Hax: Don't overthink impulse to move

The Washington PostJanuary 11, 2014 

Adapted from a recent online discussion.

Dear Carolyn: Almost two years ago, I moved across the country to be with my serious boyfriend and to fulfill my dream of living on the other coast. I found a great job, a good group of friends, spent time with boyfriend's family, but always thought that we would make our way back to the other side of the country for grad school or the next job.

Then, a few weeks ago, we suddenly and unexpectedly broke up.

I'm trying to be practical and wait until emotions are less raw, but I'm aching to pack up and move as soon as my lease ends. I'll be at a good transition point in my work, the majority of my good friends and all of my family are across the country, and my closest social networks here are tied up with his.

I'm torn between feeling like a wuss for "running away," and thinking that it is really the most logical step. Any thoughts?

RUNNING AWAY OR MOVING ON

You were expecting to go back, you want to go back, and now you have an opportunity to go back that is imminent but not rushed. My only thought is not to overthink.

Re: Moving On: Here's a second for going back. Last year, I went through a divorce knowing we would both be moving back to where we lived before. It was rough; within one month, a house was listed, sold, closed on, cleaned up … and left within 48 hours of the divorce being final.
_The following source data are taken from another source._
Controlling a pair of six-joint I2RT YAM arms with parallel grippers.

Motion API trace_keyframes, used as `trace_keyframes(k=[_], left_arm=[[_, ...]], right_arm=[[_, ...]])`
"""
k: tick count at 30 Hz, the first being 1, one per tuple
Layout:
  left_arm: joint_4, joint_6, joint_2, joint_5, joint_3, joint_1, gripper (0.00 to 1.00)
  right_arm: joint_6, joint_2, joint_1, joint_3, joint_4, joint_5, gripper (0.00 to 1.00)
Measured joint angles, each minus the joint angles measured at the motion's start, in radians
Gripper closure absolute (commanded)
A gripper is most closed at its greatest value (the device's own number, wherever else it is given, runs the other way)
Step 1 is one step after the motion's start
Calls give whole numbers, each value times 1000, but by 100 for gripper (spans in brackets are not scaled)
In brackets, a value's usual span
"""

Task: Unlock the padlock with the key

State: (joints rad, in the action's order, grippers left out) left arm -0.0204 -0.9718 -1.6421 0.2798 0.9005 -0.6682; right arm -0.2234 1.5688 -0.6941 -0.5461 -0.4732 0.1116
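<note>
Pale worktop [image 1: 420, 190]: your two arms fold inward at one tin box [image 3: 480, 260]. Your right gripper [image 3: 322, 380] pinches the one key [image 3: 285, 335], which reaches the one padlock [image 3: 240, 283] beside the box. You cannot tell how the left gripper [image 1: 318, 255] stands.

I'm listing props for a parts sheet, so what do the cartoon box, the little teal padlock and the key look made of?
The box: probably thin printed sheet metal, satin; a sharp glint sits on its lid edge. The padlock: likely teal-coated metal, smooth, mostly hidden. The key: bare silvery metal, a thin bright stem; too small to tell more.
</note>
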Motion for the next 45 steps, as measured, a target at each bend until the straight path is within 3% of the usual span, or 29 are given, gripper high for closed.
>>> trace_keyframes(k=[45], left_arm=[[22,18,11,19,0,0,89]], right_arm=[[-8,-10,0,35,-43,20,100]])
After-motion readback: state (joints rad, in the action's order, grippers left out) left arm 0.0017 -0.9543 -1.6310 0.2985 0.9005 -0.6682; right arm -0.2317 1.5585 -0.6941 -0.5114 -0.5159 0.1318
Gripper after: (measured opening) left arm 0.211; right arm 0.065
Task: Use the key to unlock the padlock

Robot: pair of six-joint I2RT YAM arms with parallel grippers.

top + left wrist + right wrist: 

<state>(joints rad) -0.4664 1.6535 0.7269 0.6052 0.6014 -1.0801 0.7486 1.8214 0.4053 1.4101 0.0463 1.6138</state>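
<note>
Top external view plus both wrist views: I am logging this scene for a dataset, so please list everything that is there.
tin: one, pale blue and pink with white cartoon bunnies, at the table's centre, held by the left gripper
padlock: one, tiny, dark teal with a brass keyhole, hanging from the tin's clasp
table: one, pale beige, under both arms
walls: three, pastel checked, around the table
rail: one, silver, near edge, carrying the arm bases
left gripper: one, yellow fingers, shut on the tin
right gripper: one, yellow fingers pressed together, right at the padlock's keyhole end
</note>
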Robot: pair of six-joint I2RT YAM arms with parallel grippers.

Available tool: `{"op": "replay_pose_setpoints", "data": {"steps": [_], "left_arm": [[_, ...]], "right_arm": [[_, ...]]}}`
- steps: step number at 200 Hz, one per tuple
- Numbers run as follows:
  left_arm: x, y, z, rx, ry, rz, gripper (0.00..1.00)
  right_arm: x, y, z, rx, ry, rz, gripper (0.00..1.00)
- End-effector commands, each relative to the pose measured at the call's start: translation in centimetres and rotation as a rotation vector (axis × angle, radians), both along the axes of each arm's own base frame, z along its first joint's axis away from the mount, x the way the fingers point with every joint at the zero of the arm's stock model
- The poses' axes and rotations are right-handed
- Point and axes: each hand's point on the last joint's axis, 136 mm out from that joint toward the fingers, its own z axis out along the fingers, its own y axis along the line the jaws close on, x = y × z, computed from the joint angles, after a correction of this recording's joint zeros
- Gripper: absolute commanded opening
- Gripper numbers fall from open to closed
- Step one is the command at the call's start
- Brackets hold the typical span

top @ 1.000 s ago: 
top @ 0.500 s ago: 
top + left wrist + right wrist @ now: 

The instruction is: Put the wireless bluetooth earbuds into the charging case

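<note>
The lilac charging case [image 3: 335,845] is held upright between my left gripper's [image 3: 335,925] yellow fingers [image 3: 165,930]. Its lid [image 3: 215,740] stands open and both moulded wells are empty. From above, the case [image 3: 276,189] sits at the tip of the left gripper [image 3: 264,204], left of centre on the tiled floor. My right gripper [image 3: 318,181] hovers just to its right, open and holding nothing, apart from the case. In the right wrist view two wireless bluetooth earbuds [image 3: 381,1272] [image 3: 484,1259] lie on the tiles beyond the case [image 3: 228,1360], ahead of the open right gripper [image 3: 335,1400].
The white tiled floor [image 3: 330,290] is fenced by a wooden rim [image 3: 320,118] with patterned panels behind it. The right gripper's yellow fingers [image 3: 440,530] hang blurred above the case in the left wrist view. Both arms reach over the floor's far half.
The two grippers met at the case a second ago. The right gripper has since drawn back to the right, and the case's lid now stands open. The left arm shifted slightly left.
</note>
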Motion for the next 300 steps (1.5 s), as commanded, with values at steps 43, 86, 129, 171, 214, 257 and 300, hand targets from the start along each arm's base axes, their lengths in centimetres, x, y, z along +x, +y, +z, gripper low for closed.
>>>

You're not running away, you're moving on, and sometimes life hands you those opportunities. If you're still feeling too raw to embrace it fully, then wait a week or month. But more important, have faith. The timing may be a gift.

ANONYMOUS

Thanks. There's always going to be some sense that you're picking up your carefully built life and shaking it, hard. Just because you have that feeling, that does not automatically mean you're being rash or overcorrecting or running away when you use that upheaval to make other big changes. Sometimes it's rash, yes, but sometimes it's merely opportunistic.